I have ESPN
If your developers could intuit every possible way that your application could be used, and were really good at performance turning SQL Server, you probably wouldn’t be reading things like this.
But here I am, and here you are, and here we are, staring at each other desperately searching for a reason to go on.
Many times when I’m trying to help people achieve better performance, indexes are a big part of my analysis. Unless you have a brood of queries that are just so awful they’d thwart any and every index you could possibly throw under them, you can’t avoid this inevitability.
At the end of these calls, what I often get met with is: This is great, we just have to run it by our vendor.
Lemme explain why this is wrong, because I’ve seen that end result. Things don’t get better when you make then wait.
Sycamore Tree
You are a vendor. You vend software. The way clients use that software is up to them. They may customize it in some weird way, or they may have way more data stuck in their local site than other people.
It’s sort of like being a parent: you vend life to your kids, and you can teach them how you think they should use it, but there’s a really good chance they’re gonna make different choices.
When this happens, you need to be okay with the fact that your definition of how the software gets used is no longer applicable. This goes double for vendors who don’t bring much SQL Server performance tuning expertise to the table to begin with, because the indexes you had for your ideal usage pattern probably weren’t great either.
Running the new indexes they need by you for their usage of the software is a lot like you running what you wanna have for breakfast by me. I have no idea how you plan to spend your day. A feedbag of eggs and bacon might be totally reasonable.
The one exception to this is that the vendor might be able to take my suggestions and apply them to other installations — but this stinks of a different problem than hyper-specific customization — it means you have a lot of unhappy customers out there and you just got lucky that one was willing to pay for real help.
Plastic Surgeon
I’m going to spend a number of post talking about index follies I see all the time when looking at software vendor design patterns. For now, watch this video from my paid training to learn more about why you need nonclustered indexes:
Things like not cleaning up old indexes, not adding sufficient new indexes, general index design patterns, clustered indexes, and all the silly index settings I see people changing hoping to make a difference.
This post is to prepare you for the fact that indexes need to change over time, as your application grows. Index tuning is something you need to stay actively engaged with, otherwise you’re leaving a lot of performance on the table.
Especially for folks in the cloud, where hardware size is a monthly bill, this can be an expensive situation to end up in.
Thanks for reading!
Going Further
If this is the kind of SQL Server stuff you love learning about, you’ll love my training. I’m offering a 75% discount to my blog readers if you click from here. I’m also available for consulting if you just don’t have time for that and need to solve performance problems quickly.
Related Posts
- Software Vendor Mistakes With SQL Server: Indexing #Temp Tables Incorrectly
- Software Vendor Mistakes With SQL Server: Thinking Index Rebuilds Solve Every Problem
- Software Vendor Mistakes With SQL Server: Lowering Fill Factor For Every Index
- Software Vendor Mistakes With SQL Server: Not Using Filtered Indexes Or Indexed Views
Yup, I agree.
I would be happy if software vendors had some kind of baseline of how they expect the supplied indexes to be used. Not to mention something like expected query plans. Everyone’s life would already be so much easier.
Instead, customers repeatedly hear the statement, “You are the only one with the problem.

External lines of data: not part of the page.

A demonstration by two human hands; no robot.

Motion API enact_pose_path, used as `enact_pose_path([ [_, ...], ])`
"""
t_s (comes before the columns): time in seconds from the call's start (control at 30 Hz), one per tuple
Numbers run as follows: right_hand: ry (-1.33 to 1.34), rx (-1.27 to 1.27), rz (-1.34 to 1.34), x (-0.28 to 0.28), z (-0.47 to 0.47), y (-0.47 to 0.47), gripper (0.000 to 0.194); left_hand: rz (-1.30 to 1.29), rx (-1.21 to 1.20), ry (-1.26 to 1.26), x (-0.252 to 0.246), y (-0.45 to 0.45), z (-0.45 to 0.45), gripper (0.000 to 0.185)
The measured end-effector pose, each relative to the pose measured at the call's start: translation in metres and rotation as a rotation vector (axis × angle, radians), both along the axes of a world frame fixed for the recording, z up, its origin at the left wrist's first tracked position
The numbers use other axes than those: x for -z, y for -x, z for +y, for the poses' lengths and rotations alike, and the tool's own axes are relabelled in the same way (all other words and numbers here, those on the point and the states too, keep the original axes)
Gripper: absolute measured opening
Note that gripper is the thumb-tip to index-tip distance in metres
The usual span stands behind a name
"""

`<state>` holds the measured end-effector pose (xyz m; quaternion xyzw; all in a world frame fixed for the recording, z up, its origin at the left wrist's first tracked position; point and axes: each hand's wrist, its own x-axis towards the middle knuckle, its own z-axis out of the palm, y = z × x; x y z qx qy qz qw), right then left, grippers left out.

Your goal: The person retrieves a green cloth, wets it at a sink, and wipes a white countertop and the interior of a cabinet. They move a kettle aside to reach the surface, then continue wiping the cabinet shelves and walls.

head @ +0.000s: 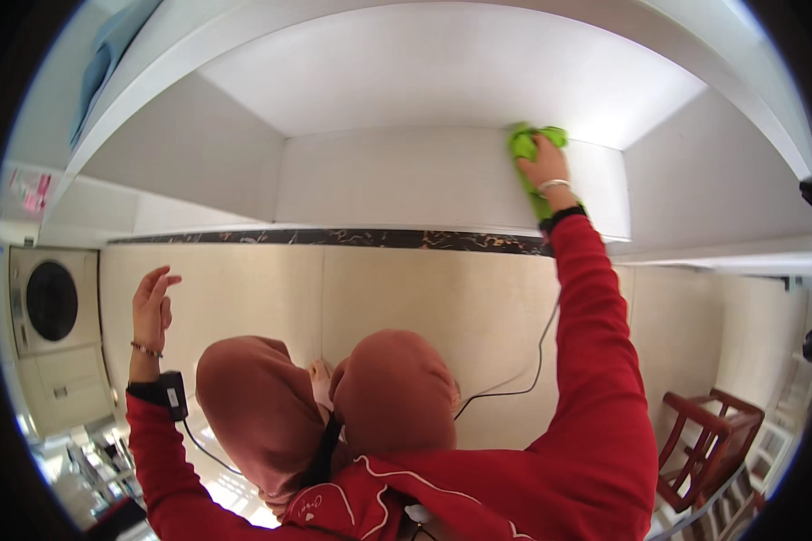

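Inside a white cabinet compartment, my right hand (545, 162) presses a green cloth (522, 143) down near the back right corner of the bottom shelf board (392, 177). Part of the cloth trails under the wrist towards the front edge. The hand covers the middle of the cloth. My left hand (153, 301) hangs in the air at the left, over the beige floor, with bent fingers and nothing in it. A black device (173, 395) with a cable is strapped at the left wrist.
A black marble-patterned strip (365, 238) runs below the shelf front. At far left stands a front-loading appliance (53, 299) with a round dark door. A red-brown wooden stool (707, 439) is at lower right. A thin black cable (540, 365) hangs by the right arm.
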<state>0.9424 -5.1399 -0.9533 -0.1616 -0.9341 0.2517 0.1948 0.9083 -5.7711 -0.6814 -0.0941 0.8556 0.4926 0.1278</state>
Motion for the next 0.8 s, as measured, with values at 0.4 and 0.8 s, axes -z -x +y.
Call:
enact_pose_path([
  [0.4, -0.120, 0.174, -0.161, 0.064, -0.051, 0.031, 0.054, 0.104, -0.102, 0.113, -0.038, 0.009, -0.068, 0.030],
  [0.8, -0.009, -0.475, -0.300, 0.059, -0.363, 0.246, 0.048, -0.070, 0.229, -0.245, 0.034, 0.093, -0.137, 0.024],
])
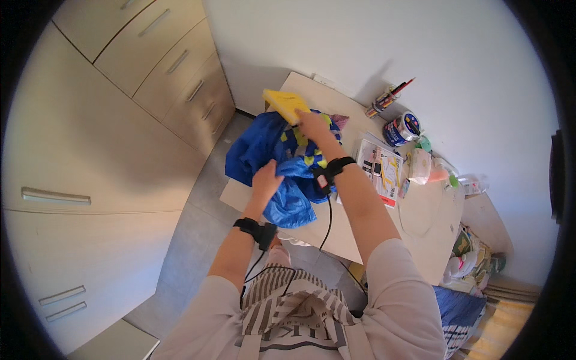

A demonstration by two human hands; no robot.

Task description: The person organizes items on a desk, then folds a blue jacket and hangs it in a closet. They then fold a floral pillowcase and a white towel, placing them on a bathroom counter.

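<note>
A blue jacket point(254, 144) with a yellow, grey and navy patterned part lies bunched on the wooden desk point(432, 229), its lower end near the front edge. My left hand point(266, 180) grips the jacket's near-left fabric. At the far side of the jacket, my right hand point(312, 126) holds the near corner of a thick yellow book point(285, 103), tilted above the cloth. The fingers under the book are hidden. Both wrists carry black straps with small devices and cables.
Right of the jacket lie papers or booklets point(389, 195) with small items on top. Behind them stand a pencil holder point(382, 103), a blue-labelled tub point(400, 130) and a tissue pack point(420, 166). A wall backs the desk; cabinets with drawers point(180, 90) rise at left.
</note>
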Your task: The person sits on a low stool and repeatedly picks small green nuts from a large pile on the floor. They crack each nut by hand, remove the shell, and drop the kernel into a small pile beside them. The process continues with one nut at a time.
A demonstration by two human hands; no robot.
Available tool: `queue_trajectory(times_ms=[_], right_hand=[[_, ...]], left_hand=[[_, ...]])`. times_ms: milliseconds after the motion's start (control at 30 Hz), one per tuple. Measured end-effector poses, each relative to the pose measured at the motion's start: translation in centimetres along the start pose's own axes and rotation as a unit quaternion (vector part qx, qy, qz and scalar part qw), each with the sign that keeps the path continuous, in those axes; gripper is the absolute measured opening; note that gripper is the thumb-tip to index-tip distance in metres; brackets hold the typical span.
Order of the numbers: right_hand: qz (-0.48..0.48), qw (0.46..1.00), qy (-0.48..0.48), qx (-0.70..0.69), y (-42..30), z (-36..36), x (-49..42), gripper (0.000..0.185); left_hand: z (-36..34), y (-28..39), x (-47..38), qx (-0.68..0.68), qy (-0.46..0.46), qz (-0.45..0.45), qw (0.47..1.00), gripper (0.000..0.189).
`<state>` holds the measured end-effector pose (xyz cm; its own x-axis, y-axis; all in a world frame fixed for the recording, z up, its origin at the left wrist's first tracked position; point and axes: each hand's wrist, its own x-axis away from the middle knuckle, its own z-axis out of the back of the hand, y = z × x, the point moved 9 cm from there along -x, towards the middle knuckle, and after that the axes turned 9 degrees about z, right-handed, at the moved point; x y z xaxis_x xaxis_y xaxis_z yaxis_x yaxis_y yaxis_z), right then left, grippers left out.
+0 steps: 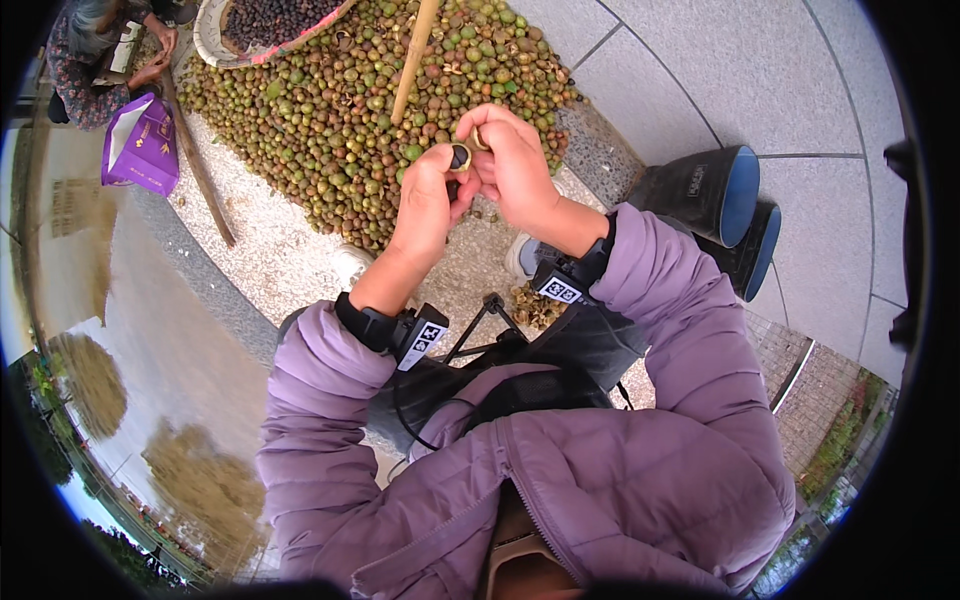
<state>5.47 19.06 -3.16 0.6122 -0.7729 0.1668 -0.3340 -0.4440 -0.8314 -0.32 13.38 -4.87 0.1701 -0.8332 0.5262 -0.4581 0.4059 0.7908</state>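
Note:
Over a big heap of round green and brown fruits (330,142), apparently tea-oil camellia, my two hands are close together. Between the thumb and fingers of my left hand (426,199) is a split fruit (460,157), its dark seed showing inside the pale husk. A second dark piece shows below it, partly hidden by the fingers. My right hand (517,169) pinches a pale piece of husk (478,138) right beside the split fruit.
A rimmed basket (206,34) of dark seeds rests at the heap's far edge, near a bamboo pole (415,64). Another person's hands (156,60) are at far left, by a purple bag (142,150) and a stick (199,165). Rubber boots (694,195) and husks (536,306) lie nearer.

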Motion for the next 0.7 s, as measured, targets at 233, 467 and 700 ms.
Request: queue_trajectory(times_ms=[233, 467, 700], right_hand=[[0.085, 0.967, -0.152, 0.187, -2.3, -1.5, 0.0, 0.022], [0.259, 0.828, -0.231, 0.441, -4.1, -4.1, 0.9, 0.024], [0.261, 0.808, -0.320, 0.420, -2.9, -4.7, 1.6, 0.020]], left_hand=[[-1.0, 0.2, 0.7, 0.092, -0.082, 0.048, 0.991, 0.038], [-0.4, 0.1, 1.3, 0.078, -0.098, 0.099, 0.987, 0.049], [0.4, -1.0, 2.0, 0.075, -0.102, 0.155, 0.980, 0.045]])
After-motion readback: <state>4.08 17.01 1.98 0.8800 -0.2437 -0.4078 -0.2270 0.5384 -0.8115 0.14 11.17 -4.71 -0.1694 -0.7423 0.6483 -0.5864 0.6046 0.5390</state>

Our SQL experts have looked at their server. It’s way too small!”
Heh, yeah, I run into that a lot, too. I can’t imagine a vendor having their act together like that, though.
On the other hand, these vendors are plenty of potential customers for a good old “An optimizer is not a compiler, no, really it’s not!” training. 😉
You don’t say! Heh.
Having been on both sides of the fence I can see merit in both positions.

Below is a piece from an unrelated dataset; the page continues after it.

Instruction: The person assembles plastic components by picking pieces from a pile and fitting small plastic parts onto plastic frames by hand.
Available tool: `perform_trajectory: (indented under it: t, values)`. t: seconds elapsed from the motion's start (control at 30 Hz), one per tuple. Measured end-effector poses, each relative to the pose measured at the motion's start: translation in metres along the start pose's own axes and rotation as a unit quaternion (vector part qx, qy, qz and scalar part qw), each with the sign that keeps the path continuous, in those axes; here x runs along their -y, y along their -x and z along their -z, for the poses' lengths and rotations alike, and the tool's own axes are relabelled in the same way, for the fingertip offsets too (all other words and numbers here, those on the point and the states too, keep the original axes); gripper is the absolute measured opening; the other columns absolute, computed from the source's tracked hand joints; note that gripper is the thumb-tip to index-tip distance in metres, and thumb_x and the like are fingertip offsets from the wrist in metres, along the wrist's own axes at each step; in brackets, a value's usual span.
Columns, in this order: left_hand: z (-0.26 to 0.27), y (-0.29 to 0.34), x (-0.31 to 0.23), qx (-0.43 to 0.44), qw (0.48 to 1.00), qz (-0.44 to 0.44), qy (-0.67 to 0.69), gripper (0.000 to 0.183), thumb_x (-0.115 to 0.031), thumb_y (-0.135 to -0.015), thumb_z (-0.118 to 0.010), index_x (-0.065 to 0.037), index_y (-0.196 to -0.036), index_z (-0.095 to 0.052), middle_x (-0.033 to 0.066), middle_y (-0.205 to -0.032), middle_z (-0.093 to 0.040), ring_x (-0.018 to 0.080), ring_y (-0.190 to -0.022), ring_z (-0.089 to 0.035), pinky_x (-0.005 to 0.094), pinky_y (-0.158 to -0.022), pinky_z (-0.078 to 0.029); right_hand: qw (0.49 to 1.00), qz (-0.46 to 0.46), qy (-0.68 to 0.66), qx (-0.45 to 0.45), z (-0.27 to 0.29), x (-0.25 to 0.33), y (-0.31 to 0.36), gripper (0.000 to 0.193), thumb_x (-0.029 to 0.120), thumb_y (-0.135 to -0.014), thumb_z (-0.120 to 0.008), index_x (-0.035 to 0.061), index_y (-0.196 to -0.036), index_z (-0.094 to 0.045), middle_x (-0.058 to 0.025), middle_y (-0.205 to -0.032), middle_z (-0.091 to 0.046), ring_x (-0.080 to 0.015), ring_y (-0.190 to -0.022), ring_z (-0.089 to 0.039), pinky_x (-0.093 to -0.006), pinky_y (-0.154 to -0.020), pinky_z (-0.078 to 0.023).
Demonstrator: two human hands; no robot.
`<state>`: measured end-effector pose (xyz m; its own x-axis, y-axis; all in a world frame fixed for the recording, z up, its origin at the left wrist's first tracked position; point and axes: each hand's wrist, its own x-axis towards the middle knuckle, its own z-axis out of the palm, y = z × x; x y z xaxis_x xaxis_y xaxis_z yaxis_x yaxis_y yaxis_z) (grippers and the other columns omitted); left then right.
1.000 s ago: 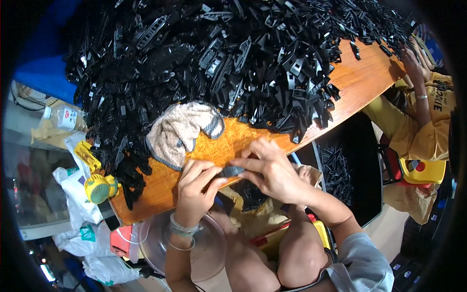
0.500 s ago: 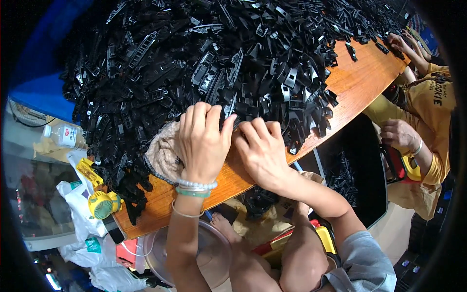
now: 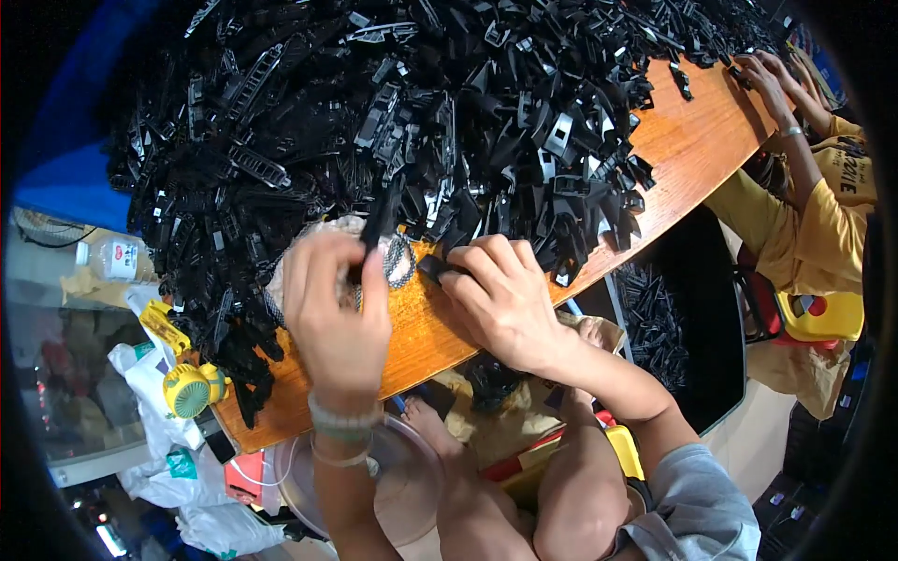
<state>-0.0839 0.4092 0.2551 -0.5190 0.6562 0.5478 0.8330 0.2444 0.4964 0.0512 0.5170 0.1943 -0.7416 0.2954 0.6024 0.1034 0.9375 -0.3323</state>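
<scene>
Long black plastic strip (image 3: 382, 217) upright beside heap.

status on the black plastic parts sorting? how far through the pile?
Done: a dark bin beside the table already holds black parts. In hand: left hand grips a long black piece, right hand touches another at the pile's edge. Left: the huge heap covers most of the wooden table.

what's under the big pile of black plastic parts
A wooden table shows bare along the near edge of the black parts. A cloth pokes out by the left hand. Whatever lies beneath the pile's middle is covered.
</scene>
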Motion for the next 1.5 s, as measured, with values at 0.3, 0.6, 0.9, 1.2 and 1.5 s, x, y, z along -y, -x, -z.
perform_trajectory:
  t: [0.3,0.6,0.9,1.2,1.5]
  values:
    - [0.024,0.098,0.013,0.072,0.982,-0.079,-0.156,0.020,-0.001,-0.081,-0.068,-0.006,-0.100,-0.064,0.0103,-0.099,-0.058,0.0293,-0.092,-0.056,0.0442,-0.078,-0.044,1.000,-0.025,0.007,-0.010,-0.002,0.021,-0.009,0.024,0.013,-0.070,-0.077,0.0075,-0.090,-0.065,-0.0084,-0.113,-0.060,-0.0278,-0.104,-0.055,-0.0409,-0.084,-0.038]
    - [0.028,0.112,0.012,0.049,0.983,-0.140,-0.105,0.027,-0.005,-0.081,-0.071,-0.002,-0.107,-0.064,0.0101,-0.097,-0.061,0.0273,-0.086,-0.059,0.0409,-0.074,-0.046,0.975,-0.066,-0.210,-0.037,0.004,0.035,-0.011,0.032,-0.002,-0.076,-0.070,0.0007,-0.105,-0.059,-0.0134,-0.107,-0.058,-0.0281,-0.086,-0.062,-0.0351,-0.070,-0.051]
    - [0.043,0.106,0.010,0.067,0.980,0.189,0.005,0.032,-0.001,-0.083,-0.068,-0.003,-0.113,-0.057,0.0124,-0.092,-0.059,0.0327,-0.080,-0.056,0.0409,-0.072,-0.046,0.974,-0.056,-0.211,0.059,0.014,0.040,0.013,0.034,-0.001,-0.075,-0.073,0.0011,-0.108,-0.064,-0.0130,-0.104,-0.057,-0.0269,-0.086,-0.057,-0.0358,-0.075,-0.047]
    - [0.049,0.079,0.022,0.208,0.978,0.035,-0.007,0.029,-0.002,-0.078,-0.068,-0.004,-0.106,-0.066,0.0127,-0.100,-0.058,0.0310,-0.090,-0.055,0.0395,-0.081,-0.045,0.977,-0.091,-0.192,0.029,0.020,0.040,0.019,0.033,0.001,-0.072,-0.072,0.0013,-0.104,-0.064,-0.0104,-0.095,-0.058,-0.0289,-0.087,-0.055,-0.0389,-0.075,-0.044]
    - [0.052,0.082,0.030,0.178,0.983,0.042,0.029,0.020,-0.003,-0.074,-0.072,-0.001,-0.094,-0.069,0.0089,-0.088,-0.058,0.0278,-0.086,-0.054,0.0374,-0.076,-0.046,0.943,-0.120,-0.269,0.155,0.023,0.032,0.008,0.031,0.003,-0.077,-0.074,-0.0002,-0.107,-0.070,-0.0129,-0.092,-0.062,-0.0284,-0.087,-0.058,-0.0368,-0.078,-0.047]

On a couple of occasions I’ve added a new non-clustered index and suddenly had a massive deadlocking problem, if I was the vendor the first thing I’m going to say is a) what did you change & b) please take away that new index.
This is the most extreme side effect for additional indexes but Inserts Updates & Deletes are all going to slow down with extra indexes.
If you start to reassign the clustered index you take things to a whole other level. Similarly with columnstore indexes.
Having said that if you’ve load tested the change in a test environment and keep up to date documentation of your changes ready to supply to the vendor’s support team it should probably be OK.
This answer is… exactly why things never get better for customers.
Gun shy, heel dragging, unobtainable load testing 😔
I would say that all great vendors use load testing & that there are a lot of affordable ways to do it now (JMeter, workloadtools, RML Utilities (sadly neglected)).
I’m not sure how to break it to you, but this series of posts isn’t aimed at “great vendors”. It’s aimed at vendors who need help working with SQL Server.
On top of that, workload collection and replay with those tools can be a significant time investment. Even paid tools like Quest Benchmark Factory have a rather steep learning curve.
If you need all that to add obviously helpful indexes, you’re part of the problem.